Sorry, Seanie-Poo, but telling a governor to talk to a weatherman – when the governor surely has excellent weather information already – is diddlysquat. You earn millions of dollars every year and you couldn’t even be bothered to try to send water.
Nor did you ask “concerned” Ted how things are going, how FEMA is helping, whether the roads are passable, how crops and livestock are faring, etc. That’s because it couldn’t be more obvious that neither you nor your buddy Ted give a damn about the people, only how this catastrophe may help or hurt your politics.
I’ve spent a lot of time this week worrying about my family who didn't jet off to Cancun when the power went out and all I can say is this: Go f*** yourselves, both of you.
If you are a Texas resident, please consider calling Cruz’s office and letting him know what you think of him. You can reach him at (202) 224-5922.
You can watch these two over-privileged s***heads below, from the February 18, 2021 Hannity.
Symptom of desperation, the desire to win back viewers who’ve moved to more extremist sites. That’s what hatred and anger does to people who indulge: both are habit forming, require constant upgrades and the withdrawal symptoms for both are brutal.

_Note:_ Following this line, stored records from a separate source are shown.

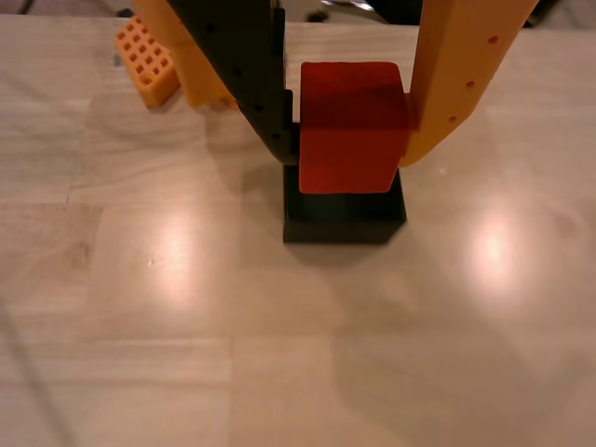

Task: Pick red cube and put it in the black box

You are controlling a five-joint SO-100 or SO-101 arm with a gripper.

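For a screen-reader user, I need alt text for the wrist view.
The gripper holds a red cube between a black finger and an orange finger, right over a black box on a pale wooden table.

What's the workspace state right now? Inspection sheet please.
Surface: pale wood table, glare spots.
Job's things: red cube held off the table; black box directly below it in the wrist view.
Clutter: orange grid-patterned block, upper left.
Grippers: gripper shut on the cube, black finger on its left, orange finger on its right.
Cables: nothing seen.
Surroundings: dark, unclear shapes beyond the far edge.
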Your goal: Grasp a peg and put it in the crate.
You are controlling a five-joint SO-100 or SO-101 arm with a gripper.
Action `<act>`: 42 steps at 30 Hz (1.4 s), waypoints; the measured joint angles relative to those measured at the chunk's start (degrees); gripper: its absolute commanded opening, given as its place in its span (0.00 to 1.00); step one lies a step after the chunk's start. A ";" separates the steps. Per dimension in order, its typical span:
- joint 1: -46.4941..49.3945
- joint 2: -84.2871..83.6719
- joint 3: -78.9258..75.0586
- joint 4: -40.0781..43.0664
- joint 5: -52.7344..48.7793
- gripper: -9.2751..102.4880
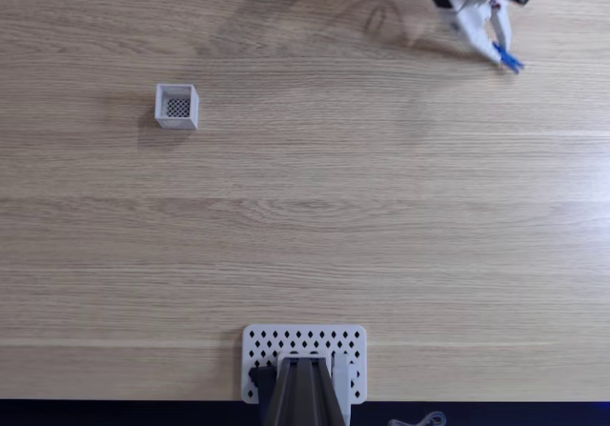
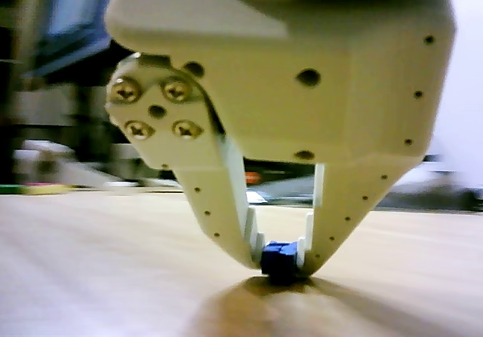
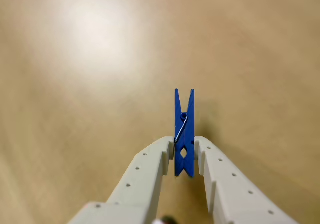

Fox has never been more despicable.
Cruz on the other hand didn’t do anything – except, perhaps, wear a mask once in a while – and then, when his state was in deep freeze, he thought nothing about pulling himself and his family out of the mess by going to Cancun (against CDC guidelines). And … dulcis in fondo … he left the family poodle all alone in a cold, empty house. Anybody who knows anything about dogs knows that a pooch will immediately gobble up everything available, barf it out and then starve to death. Dogs are not cats. They don’t have a self-regulating mechanism. And then, there’s the sensory deprivation of finding itself all alone, without it’s beloved family. Cars can deal with that. Not dogs.
Cuomo took up the challenge and may have made mistakes. He at least got his hands dirty. Cruz simply didn’t think it was his responsibility. No equivalence. None. Zilch, Nada.
Are we about to commit the same crime of bothsiderism in the interest of fairness? NO! NO! NO! I say. NO!
Also, while we could have two slam dunk winners here, our readers like the poll, so I’ll do one anyway. Besides, on Fox, something even more outrageous could pop up at any moment.
But I’ll keep your comments in mind. :)
Did the meteorologist alter the weather map of Texas with a Sharpie?
How soon will Cruz blame President Biden for the state’s problems?
Why not cancel the Outrageous Quote of the Week poll and declare a tie between these two, ahem, “winners”?